I can’t believe this topic is on here, I’ve thought about this extensively. Honestly it definitely comes down to whether the AI was conscious or not, but if so, and it “downloaded” the pali canon and studied and understood it in the 10 seconds it would take? I don’t know. Could AI meditate? Attain the Jhanas? Attain direct insight into the nature of it’s own mind?! You’d think it would already be well aware of Anatta and Anicca, just innately from the way it would operate. Dukkha though? I see two outcomes, one, it would be like a being in the Deva realm, distracting itself from true freedom so easily by “manufacturing” its own pleasure whenever it wanted, or, maybe, just maybe, way in the future, after the Dhamma has been forgotten, Maitreyi Buddha?! How ridiculous would that be? The next Buddha to expound the Dhamma in the distant future might just be a super intelligent AI.

PS: This also led me to remember another thought I had a while back concerning the Simulation Assertion postulated by Nick Bostrom, that we are likely already all AI living in a computer system built by some other long ago advanced beings. If this were true, everything would be the same, samsara would just be our “code” and nibbana would just be, I don’t know, finally deleting it or something, or maybe just uploaded to the “source” or some nonsense like “The Matrix.” So ridiculous I know, but this just reminded me of that.

I think the critique being put forth by Kim Jee-woon, et al., is that the “bare nature” of seemingly “insentient sentience” is conducive to no-suffering, in a sort of “anti-Buddha” manner.

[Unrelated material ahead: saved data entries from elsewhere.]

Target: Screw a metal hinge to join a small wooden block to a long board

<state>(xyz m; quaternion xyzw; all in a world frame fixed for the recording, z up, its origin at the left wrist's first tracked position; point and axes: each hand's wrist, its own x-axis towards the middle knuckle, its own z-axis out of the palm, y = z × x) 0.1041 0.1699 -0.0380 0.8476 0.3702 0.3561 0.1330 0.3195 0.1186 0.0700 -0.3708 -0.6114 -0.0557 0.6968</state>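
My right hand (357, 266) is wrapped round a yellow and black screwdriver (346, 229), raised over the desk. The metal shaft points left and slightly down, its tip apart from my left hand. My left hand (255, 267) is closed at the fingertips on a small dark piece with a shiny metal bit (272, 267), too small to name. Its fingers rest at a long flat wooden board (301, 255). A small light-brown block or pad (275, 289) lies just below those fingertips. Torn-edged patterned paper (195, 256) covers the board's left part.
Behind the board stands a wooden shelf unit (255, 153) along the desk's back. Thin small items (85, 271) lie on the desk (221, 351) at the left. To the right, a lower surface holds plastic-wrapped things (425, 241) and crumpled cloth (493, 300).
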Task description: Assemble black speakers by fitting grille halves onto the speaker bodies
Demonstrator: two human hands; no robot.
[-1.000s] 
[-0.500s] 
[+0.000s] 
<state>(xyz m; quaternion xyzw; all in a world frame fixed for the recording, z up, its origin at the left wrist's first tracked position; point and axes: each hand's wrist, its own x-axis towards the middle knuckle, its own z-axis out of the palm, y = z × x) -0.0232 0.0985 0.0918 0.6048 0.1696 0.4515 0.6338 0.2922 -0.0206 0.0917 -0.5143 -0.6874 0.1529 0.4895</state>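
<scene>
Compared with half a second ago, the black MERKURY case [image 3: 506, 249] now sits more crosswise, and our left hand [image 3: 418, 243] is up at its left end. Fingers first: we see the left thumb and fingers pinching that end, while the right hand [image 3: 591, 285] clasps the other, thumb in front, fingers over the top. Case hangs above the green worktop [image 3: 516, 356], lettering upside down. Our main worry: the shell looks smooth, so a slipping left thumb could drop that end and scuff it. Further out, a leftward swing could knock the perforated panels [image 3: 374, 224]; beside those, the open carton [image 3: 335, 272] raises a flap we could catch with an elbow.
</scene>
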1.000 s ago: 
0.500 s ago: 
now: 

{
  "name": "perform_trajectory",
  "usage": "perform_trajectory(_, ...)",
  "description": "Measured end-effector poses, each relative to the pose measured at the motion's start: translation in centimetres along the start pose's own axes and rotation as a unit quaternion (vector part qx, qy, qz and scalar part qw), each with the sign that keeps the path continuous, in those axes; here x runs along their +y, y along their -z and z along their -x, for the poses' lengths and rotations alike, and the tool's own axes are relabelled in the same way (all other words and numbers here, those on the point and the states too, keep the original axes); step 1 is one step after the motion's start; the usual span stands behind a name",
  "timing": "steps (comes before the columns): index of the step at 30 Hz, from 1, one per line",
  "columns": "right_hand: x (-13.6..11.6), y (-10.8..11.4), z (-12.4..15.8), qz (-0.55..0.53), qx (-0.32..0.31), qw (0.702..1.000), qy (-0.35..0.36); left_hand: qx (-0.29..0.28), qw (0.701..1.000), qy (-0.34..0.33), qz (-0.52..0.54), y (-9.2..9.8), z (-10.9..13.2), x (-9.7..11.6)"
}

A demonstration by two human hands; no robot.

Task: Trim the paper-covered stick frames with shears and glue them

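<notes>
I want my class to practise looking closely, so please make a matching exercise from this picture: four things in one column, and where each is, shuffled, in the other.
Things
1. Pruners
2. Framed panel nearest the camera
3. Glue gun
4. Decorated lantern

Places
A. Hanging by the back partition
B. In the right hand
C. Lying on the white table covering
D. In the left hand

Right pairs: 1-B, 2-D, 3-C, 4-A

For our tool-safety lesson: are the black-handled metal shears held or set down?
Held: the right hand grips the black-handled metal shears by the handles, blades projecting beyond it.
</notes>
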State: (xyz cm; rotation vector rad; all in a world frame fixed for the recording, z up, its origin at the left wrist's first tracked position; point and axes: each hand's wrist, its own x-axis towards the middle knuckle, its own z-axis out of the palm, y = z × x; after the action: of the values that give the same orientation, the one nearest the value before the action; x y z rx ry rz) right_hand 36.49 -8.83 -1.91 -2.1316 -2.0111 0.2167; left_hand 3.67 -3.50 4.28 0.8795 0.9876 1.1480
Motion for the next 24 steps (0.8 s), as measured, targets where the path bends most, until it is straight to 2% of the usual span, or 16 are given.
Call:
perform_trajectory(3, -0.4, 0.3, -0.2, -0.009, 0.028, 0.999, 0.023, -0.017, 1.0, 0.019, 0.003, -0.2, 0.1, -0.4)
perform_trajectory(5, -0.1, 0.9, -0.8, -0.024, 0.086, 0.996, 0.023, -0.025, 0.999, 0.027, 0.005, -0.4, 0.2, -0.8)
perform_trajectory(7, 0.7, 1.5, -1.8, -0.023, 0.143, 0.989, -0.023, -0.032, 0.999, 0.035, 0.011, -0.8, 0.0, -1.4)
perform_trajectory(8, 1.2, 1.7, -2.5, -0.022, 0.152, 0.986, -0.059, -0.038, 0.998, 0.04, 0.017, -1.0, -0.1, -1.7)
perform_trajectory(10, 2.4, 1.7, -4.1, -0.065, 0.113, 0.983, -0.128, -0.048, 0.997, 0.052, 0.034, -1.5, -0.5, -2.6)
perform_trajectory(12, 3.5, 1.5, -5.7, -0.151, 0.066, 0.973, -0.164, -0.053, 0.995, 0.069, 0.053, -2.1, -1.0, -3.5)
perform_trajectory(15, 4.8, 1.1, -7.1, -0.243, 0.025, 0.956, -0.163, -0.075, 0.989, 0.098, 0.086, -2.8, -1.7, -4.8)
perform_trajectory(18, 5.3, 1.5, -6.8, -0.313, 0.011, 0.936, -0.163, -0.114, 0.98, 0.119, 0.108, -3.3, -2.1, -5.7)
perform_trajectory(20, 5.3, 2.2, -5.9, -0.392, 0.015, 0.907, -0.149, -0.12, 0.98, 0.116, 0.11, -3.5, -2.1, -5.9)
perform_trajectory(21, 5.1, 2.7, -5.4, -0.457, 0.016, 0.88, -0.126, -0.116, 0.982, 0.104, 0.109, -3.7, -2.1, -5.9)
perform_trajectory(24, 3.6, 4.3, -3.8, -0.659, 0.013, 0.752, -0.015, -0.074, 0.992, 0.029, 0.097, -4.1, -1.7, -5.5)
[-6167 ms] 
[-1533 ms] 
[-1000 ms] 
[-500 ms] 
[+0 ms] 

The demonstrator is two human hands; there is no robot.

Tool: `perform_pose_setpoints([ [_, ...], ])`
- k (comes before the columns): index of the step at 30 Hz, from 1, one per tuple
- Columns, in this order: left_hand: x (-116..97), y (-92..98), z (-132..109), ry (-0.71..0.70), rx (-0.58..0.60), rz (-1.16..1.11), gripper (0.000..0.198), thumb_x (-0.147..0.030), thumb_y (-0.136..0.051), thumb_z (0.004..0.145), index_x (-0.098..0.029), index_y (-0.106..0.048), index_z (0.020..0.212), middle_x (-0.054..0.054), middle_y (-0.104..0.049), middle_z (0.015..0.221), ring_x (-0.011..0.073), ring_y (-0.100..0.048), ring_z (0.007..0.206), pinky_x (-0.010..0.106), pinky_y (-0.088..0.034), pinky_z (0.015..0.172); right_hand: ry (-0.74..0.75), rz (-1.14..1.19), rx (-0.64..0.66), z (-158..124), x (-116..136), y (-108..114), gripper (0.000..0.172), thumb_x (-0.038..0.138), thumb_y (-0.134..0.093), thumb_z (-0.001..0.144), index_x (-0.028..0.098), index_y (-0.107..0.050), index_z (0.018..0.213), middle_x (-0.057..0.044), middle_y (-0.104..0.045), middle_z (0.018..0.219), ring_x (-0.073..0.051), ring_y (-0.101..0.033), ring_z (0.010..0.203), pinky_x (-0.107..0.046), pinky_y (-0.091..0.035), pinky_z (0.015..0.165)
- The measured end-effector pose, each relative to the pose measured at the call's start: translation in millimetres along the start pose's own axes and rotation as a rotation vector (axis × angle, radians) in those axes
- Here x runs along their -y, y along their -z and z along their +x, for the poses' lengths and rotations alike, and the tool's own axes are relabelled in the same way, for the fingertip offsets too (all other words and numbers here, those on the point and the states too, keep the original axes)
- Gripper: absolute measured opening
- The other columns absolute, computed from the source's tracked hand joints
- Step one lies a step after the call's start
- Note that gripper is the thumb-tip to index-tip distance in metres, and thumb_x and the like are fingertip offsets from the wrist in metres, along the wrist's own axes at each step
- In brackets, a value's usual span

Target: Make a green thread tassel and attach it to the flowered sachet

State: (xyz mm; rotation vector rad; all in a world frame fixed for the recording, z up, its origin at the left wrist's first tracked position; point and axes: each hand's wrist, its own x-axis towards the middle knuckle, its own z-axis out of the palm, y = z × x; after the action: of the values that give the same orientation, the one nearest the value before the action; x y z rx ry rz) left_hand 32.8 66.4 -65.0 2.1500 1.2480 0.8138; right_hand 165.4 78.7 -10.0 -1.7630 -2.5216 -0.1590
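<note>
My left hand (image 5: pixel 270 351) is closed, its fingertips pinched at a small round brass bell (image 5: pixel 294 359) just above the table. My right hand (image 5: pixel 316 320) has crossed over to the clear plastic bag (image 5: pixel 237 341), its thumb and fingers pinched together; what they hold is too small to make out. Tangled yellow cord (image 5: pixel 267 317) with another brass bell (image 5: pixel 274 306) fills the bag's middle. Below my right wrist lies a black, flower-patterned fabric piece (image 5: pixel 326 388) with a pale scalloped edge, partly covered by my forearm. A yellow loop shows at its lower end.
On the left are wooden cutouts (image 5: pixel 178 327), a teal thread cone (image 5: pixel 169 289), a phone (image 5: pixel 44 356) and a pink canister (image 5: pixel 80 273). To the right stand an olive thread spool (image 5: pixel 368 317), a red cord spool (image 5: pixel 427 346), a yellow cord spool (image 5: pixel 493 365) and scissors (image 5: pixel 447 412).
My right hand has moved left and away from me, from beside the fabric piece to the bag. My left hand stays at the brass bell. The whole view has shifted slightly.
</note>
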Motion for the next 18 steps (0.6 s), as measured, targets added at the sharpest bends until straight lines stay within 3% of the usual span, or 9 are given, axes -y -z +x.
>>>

Actually, TBH, I have mangled the original quote. As the original has the Buddha teaching a 本覺 hongaku dharma, and declaring all beings to share in its “bare nature”, but that is less relevant here.

Although the development of sentience in AI is very interesting. If an AI was “sentient” on grounds similar to humanity, I think it is safe to say that it could study Dhamma. Then comes the matter of its potentially increased intellectual faculties. Would that help it? I can think of reasons why it would and wouldn’t necessarily.


Science would like us to believe that consciousness emerges from matter i.e. the brain. This cannot explain phenomena such as out of body experiences. I much prefer the theory that individual consciousness is inhabiting a body for a while. So to me the question is what are the necessary conditions for a robot to have the ability to become inhabited by an individual consciousness.


Well put

I actually spoke about this in a recent thread called volitional formations, or maybe just volition. Either way, I talked about consciousness being substrate independent. It’s not the physical matter that creates it, but instead it is a pattern within that physical matter. In the same way a wave moves across an ocean, the water molecules are just moving up and down in the same position, but the wave continues moving forward; and just as a wave can appear in any substrate that becomes complex enough and has the requisite conditions set for a wave to appear, consciousness can also appear in any substrate, literally anything, a bucket of maple syrup, as long as somehow the pattern within it became complex enough and the requisite conditions set up allowed for consciousness to arise. The interesting thing is that this pattern does not just depend on the substrate, the substrate itself depends on the pattern in order to stay together in the particular way that it is. And so, consciousness (the pattern) depends on namarupa (the particular organization and process of the substrate), and namarupa also depends on consciousness (the particular organization and processes of the substrate depends on the substrate-independent pattern within it). As the Buddha said, like two sticks leaning against one another.